WHAT IS NEEDED: Report each line of the data that includes the word "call".

===

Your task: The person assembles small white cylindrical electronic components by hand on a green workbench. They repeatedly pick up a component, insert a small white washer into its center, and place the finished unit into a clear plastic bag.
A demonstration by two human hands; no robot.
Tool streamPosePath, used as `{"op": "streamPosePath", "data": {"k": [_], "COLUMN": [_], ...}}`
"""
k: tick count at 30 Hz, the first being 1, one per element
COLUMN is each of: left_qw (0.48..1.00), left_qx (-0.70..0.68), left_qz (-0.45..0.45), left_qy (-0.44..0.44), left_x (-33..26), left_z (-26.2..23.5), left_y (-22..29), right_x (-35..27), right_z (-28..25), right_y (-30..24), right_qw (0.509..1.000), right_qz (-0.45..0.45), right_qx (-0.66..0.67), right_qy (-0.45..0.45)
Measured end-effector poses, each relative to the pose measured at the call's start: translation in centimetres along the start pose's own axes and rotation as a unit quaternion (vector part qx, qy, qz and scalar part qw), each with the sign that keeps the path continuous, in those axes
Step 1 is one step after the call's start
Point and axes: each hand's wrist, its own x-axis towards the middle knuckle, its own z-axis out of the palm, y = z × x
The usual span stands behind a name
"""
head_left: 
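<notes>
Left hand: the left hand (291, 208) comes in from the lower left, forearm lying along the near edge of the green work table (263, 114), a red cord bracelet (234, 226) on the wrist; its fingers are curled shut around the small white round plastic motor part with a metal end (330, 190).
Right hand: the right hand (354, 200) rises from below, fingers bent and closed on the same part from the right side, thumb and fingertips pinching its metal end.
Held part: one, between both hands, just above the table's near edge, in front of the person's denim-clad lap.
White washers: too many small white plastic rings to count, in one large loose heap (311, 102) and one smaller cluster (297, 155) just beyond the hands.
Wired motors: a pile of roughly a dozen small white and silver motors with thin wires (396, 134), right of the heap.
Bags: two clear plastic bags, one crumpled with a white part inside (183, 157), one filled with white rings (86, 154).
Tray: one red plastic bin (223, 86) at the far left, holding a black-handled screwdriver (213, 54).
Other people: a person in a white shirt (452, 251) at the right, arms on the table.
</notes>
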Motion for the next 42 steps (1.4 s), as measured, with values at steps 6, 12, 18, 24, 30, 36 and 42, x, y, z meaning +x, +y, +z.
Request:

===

WRITTEN RESPONSE:
Measured end-effector poses, each relative to the pose measured at the call's start: translation in centimetres along the start pose's own axes and rotation as a unit quaternion (vector part qx, qy, qz and scalar part qw), each with the sign that keeps the path continuous, in those axes
Step 1 is one step after the call's start

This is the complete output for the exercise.